Ways to restore MariaDB Galera Cluster¶
Article discusses a cluster of 3 servers with a working MySQL Galera Cluster configuration, as well as several examples of restoring its performance:
- GaleraServer-1
- GaleraServer-2
- GaleraServer-3
Option number 1¶
All cluster nodes were stopped in emergency mode.
- GaleraServer-1 - FAILED
- GaleraServer-2 - FAILED
- GaleraServer-3 - FAILED
To restore, on all nodes of the cluster we will write:
mysqld_safe --wsrep-recover
The output of the command will be like this:
GaleraServer-2 mysqld_safe: WSREP: Recovered position 983269fb-f7c1-11e6-b511-43f8ac2c2e03:1741309275417
where
983269fb-f7c1-11e6-b511-43f8ac2c2e03
is UUID of the cluster node;
1741309275417
is WSREP position.
Then we determine the node on which the last changes were made and run with the key --wsrep_new_cluster
:
/etc/init.d/mysql --wsrep_new_cluster
After a successful launch, we start the MySQL service on the remaining nodes.
Option number 2¶
Two cluster nodes were stopped in emergency mode.
- GaleraServer-1 - FAILED
- GaleraServer-2 - FAILED
- GaleraServer-3 - RUNNING
For some reason, two cluster nodes failed, one remained working. To recover, the node needs to be told that it is the Primary Component in the cluster.

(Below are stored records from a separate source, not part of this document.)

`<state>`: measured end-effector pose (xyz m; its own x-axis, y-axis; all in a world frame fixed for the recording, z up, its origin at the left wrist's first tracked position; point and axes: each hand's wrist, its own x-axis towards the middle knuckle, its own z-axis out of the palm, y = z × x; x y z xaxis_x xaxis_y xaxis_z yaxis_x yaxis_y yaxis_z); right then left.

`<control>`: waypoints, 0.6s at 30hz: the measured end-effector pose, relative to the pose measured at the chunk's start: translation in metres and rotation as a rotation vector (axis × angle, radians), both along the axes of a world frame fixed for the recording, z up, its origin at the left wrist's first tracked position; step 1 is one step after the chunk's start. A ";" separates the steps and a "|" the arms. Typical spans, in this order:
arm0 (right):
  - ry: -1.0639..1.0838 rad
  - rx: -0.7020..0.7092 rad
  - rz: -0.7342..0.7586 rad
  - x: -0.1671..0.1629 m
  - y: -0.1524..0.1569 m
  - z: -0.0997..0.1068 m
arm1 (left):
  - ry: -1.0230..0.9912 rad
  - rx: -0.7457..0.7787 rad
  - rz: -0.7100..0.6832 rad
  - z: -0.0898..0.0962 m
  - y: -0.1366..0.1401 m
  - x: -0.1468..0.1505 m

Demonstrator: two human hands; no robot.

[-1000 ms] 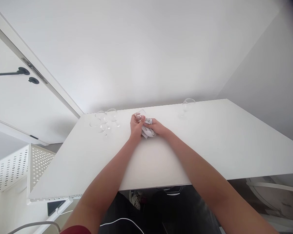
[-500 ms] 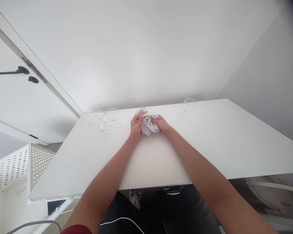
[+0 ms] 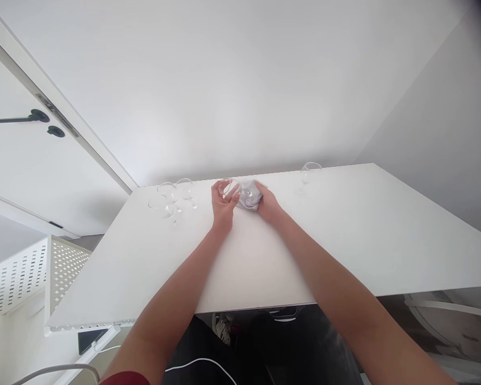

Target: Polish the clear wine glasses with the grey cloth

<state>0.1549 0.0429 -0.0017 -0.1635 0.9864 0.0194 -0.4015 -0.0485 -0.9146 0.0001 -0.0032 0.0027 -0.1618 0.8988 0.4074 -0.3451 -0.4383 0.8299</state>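
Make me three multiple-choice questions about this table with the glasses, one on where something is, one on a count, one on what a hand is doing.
1. Where does the lone glass stand?
A. Right of the hands, near the far edge
B. On the floor
C. At the near edge

2. How many glasses form the left cluster?
A. One
B. Three
C. Six

3. What does the left hand hold?
A. Nothing
B. A phone
C. A clear glass

Answers: 1 A, it stands alone on the white table. 2 B, three rims show. 3 C, while the right hand presses a grey cloth against it.
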 end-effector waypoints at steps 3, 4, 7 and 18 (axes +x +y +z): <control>0.035 0.049 0.156 0.001 -0.004 0.002 | 0.032 0.005 -0.026 0.002 -0.002 0.001; 0.020 0.052 0.156 0.002 -0.003 0.001 | 0.040 0.006 -0.033 0.003 -0.002 0.001; -0.068 0.011 0.072 0.008 0.001 -0.006 | 0.060 0.024 -0.052 0.003 -0.002 0.002; -0.088 -0.046 -0.128 0.005 0.006 -0.009 | 0.110 0.046 -0.091 0.005 -0.005 0.005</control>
<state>0.1600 0.0487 -0.0106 -0.0355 0.9987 -0.0352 -0.3258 -0.0448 -0.9444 0.0051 -0.0078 0.0076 -0.0328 0.8877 0.4592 -0.2931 -0.4478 0.8447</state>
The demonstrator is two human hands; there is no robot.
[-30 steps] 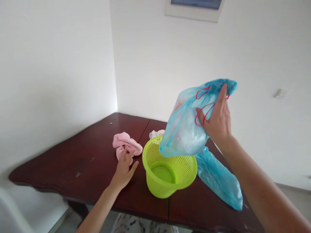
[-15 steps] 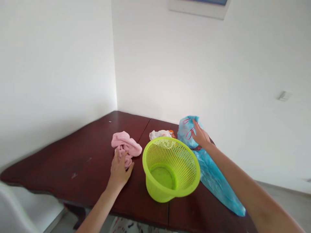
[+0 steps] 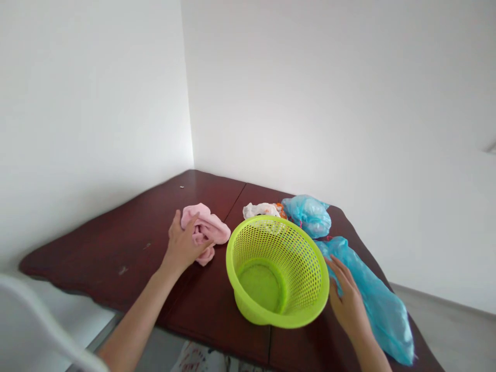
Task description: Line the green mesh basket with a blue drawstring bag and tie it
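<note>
A crumpled pink cloth (image 3: 215, 229) lies on the dark red-brown table (image 3: 132, 243), left of the basket. My left hand (image 3: 186, 245) rests over its near left side with fingers spread. Just right of it stands a lime-green perforated plastic basket (image 3: 248, 305), upright, with nothing inside. My right hand (image 3: 346, 294) is beside the basket's right rim, fingers extended and apart; whether they touch the rim I cannot tell. A long blue plastic bag (image 3: 382, 305) lies behind and to the right of that hand.
Toward the back sits a bunched blue plastic bag (image 3: 310, 214). Beside it is a crumpled white plastic bag (image 3: 261, 210) with orange parts. White walls meet behind the table. At the lower left shows part of a white chair (image 3: 34, 320).
My right hand has come away from the rear blue bag and down to the basket's right side. That bag has slumped over. My left hand has shifted slightly up along the cloth.
</note>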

Be sure to re-check that the other nodes are really turned off and after that on the working node we will run:
SET GLOBAL wsrep_provider_options='pc.bootstrap=true';
After that, we start the rest of the cluster nodes.
Option number 3¶
One of the cluster nodes was stopped in emergency mode.
- GaleraServer-1 - FAILED
- GaleraServer-2 - RUNNING
- GaleraServer-3 - RUNNING
In this case, everything is simple - we start the stopped node and the cluster will be restored automatically.
Option number 4¶
Two cluster nodes were stopped in the normal way.
- GaleraServer-1 - STOPPED
- GaleraServer-2 - STOPPED
- GaleraServer-3 - RUNNING
If we have two cluster nodes turned off, but one continues to work in normal mode, then on the first and second nodes you need to start the service as follows:
service mysql start --wsrep_sst_donor=<wsrep_node_name>
where wsrep_node_name
by default, this is the name of the server.
Option number 5¶
One of the nodes was stopped in the normal way.
- GaleraServer-1 - STOPPED
- GaleraServer-2 - RUNNING
- GaleraServer-3 - RUNNING
The node was shut down with the systemctl stop mariadb
command, for example, to change the configuration. After that, we start the service as usual and the cluster will recover automatically.
Option number 6¶
All cluster nodes were stopped in the normal way.
- GaleraServer-1 - STOPPED
- GaleraServer-2 - STOPPED
- GaleraServer-3 - STOPPED
For some reason, all cluster nodes were stopped in the normal way. In order to get it back to work, you need to compare the value of seqno
from the file /var/lib/mysql/grastate.dat
on all nodes. The node on which seqno has the highest value is run first:
service mysql start --wsrep_new_cluster
After a successful launch, then we launch the remaining nodes in the usual way:
service mysql start
Option number 7¶
The split brain situation.
To avoid getting this situation, the cluster must have an odd number of nodes. The best way to do this would be to use Galera Arbitrator.